Auf den Spuren der Schlepper

Frühling 2016


Rotterdam und Dordrecht

Text Stefano Butti, Bilder Carmen Wili und Stefano Butti



Wieder einmal sind wir in den Niederlanden und zwar im Frühling, dann wenn es am schönsten ist. Nicht nur die Tulpen und sonstige Blumenpracht, nein in Dordrecht findet alljährlich das grösste Dampffestival Europas statt. Eine Augenweide!

Das Rotterdam schon länger zum Hotspot vieler Schiffsinteressierter gehört ist mittlerweile mehr oder weniger bekannt. Auch wir waren schon mehrmals in dieser modernen Hafenstadt und haben schon einige Bekanntschaften dort geschlossen. Die Niederländer sind allesamt herzensgute Menschen mit viel Lebensfreude und Humor.

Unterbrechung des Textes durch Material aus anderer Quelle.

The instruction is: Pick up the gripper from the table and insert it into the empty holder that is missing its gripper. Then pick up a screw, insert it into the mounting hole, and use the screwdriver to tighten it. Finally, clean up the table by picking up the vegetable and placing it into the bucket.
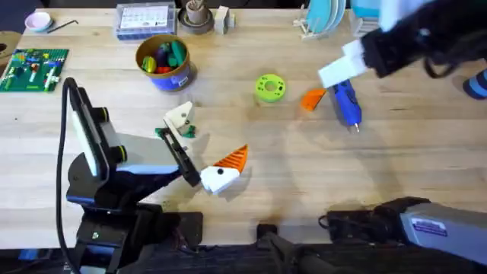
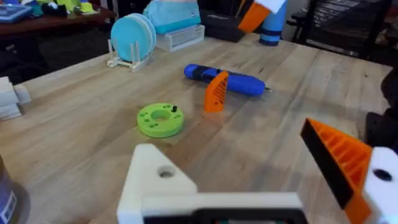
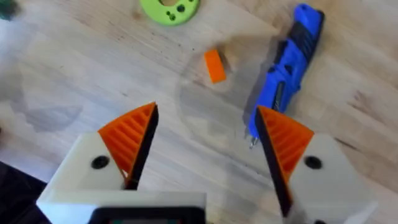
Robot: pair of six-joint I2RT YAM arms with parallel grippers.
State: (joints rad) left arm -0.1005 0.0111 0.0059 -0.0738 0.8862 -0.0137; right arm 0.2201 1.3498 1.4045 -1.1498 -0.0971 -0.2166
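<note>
**Overhead view: loose orange finger on the table beside the screwdriver**

Overhead, the gripper (image 1: 313, 99) is a small orange wedge lying on the bare wooden table (image 1: 380, 175), between the lime-green disc (image 1: 269, 87) and the screwdriver (image 1: 346, 101), just beside the latter. In the left wrist view it stands on its narrow end (image 2: 216, 91), ribbed face visible, long axis upright, directly in front of the screwdriver's barrel. Whether the two touch cannot be told.

The screwdriver (image 3: 291, 59) is a blue pen-shaped body with a dark grip panel. Its long axis runs roughly front-to-back on the table; the thin metal tip points toward the arm bases.

The right gripper (image 3: 205, 146) hangs above the loose finger and the screwdriver with its two orange ribbed fingers (image 3: 130, 137) spread wide apart, holding nothing.

The left gripper (image 1: 199, 156) rests low, near the table's front centre. One white mount carries an orange finger (image 1: 232, 158). The empty holder (image 2: 157, 180) is a white block with a visible mounting hole. Its jaws stand apart, clamping nothing.

The vegetable (image 1: 186, 130), small and dark green, appears to lie beside the empty holder. The bucket (image 1: 163, 62), blue with toy foods inside, stands at the rear left.
</note>
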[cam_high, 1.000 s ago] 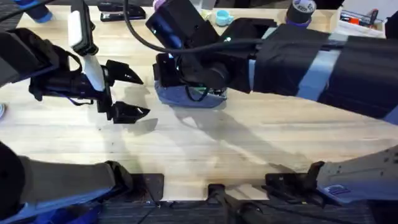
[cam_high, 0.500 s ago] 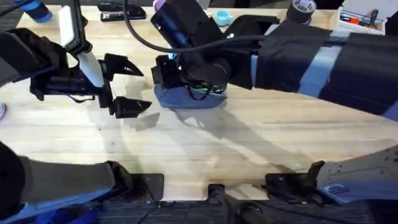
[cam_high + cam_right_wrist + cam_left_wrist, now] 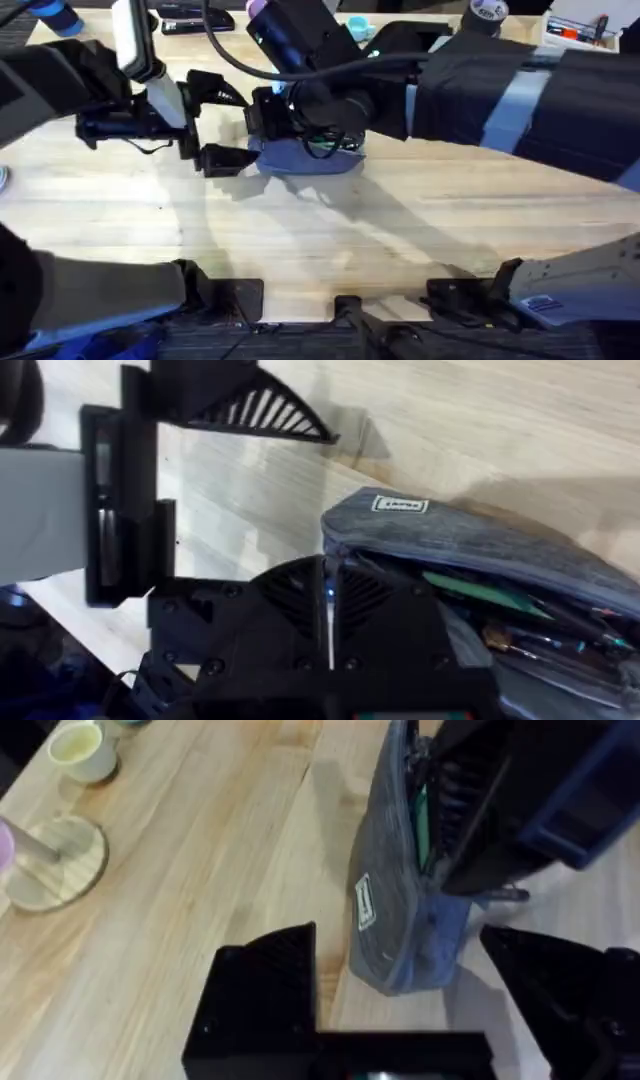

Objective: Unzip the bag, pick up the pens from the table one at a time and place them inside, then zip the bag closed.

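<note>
Grey-blue bag (image 3: 305,157) | between open left end effector (image 3: 228,128) fingers | right's closure unclear

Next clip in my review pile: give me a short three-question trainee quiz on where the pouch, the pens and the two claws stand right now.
1. True or false: the grey-blue fabric pencil pouch is zipped fully closed.
2. Which claw has its fingers spread apart beside the pouch's end? A) left claw B) right claw
3. Fill in: a green pen lies ___ the pouch.

Key: 1 false, since the zipper gapes and pens show within. 2 A; the right claw sits closed at the pouch's zipper edge, though what it pinches is hidden. 3 inside.
</note>
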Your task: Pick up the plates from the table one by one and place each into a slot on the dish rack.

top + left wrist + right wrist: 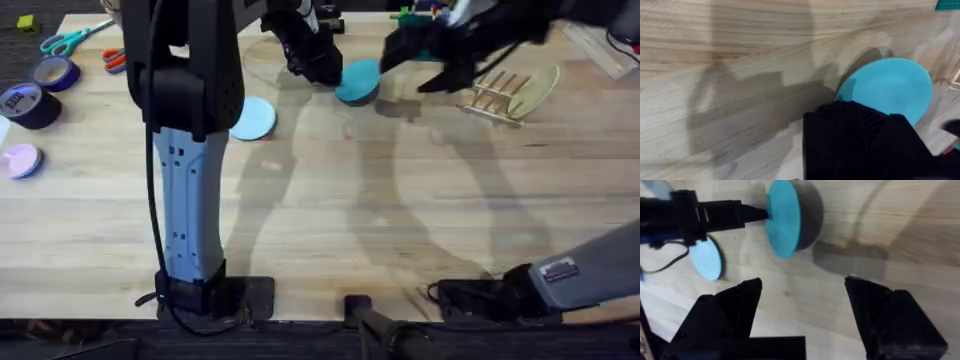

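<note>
A pale wooden counter (330, 210) carries everything. The left end effector (325, 70) grips the teal plate (358, 82) by its edge, lifted and tilted, arm stretched far forward. The right end effector (802, 307) hangs wide open and empty just beside it, near the rack (505, 95). The light blue plate (253, 118) lies flat behind.
</note>
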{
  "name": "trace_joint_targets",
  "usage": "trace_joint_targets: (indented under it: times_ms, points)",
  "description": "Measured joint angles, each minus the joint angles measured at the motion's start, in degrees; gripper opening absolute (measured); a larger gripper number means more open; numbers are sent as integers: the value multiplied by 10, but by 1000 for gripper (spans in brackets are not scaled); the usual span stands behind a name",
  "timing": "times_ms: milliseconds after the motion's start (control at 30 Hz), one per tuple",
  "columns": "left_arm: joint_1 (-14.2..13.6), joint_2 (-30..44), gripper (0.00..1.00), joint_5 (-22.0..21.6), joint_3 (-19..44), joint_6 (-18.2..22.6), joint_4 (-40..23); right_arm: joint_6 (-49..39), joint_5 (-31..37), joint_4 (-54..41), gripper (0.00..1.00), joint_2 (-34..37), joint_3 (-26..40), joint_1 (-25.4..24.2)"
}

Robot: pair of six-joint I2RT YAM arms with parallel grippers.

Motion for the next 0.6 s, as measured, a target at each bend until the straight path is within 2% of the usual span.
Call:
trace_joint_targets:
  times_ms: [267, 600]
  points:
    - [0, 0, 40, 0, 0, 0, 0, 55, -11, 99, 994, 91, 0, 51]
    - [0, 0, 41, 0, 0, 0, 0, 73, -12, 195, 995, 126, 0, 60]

Leuvehaven, Bierhaven, Wijnhaven und Oude Haven
Bereits beim Aussteigen aus dem Zug im modernen Bahnhof kann man die Nordsee riechen. Rotterdam ist der grösste Hafen in Europa, vor Antwerpen und Hamburg. Im weltweiten Vergleich liegt die einstige Nummer drei der Welthäfen mittlerweile allerdings schon ziemlich abgeschlagen auf Rang 12. Schanghai, Shenzen oder Singapur sind hier die Favoriten, wir Europäer haben weltweit schon lange nicht mehr viel zu melden, auch wenn wir nach wie vor noch davon träumen. Auch ein politisches Festhalten an den „Guten alten Zeiten“ bringt uns diese also nicht mehr zurück. Um in romantischen Gedanken zu schwelgen sind diese alten Zeiten aber natürlich nach wie vor Gold wert! Ja sogar glänzendes, poliertes Gold, wie die Messingbullaugen, Handläufe, Namensschilder Bugverzierungen und Dampfpfeiffen an den Museumsschiffen im Zentrum von Rotterdam. Neben dem Schifffahrtsmuseum und der Sammlung von alten Hafenkränen liegen sie, im Leuenhafen oder den angrenzenden Hafenbecken. Teilweise sind die alten Schiffe sogar bewohnt oder unternehmen Fahrten, privat oder mit kleinen Gruppen. Rotterdam hat aber auch anderweitig sehr viel zu bieten. Die moderne Architektur dieser Stadt wurde schon dutzendfach ausgezeichnet. Eine bautechnische Meisterleistung ist beispielsweise der Hauptbahnhof oder die Markthalle. Aber auch die Erasmusbrücke, von der einheimischen Bevölkerung liebevoll Schwan genannt, ist ein architektonisches Kunstwerk. Rotterdam bietet sich auch als Ausgangspunkt für Reisen in andere Ecken der Niederlande an. Beispielsweise nach Amsterdam oder Friesland. Auch dort besuchen wir alte Schiffe, insbesondere Schlepper.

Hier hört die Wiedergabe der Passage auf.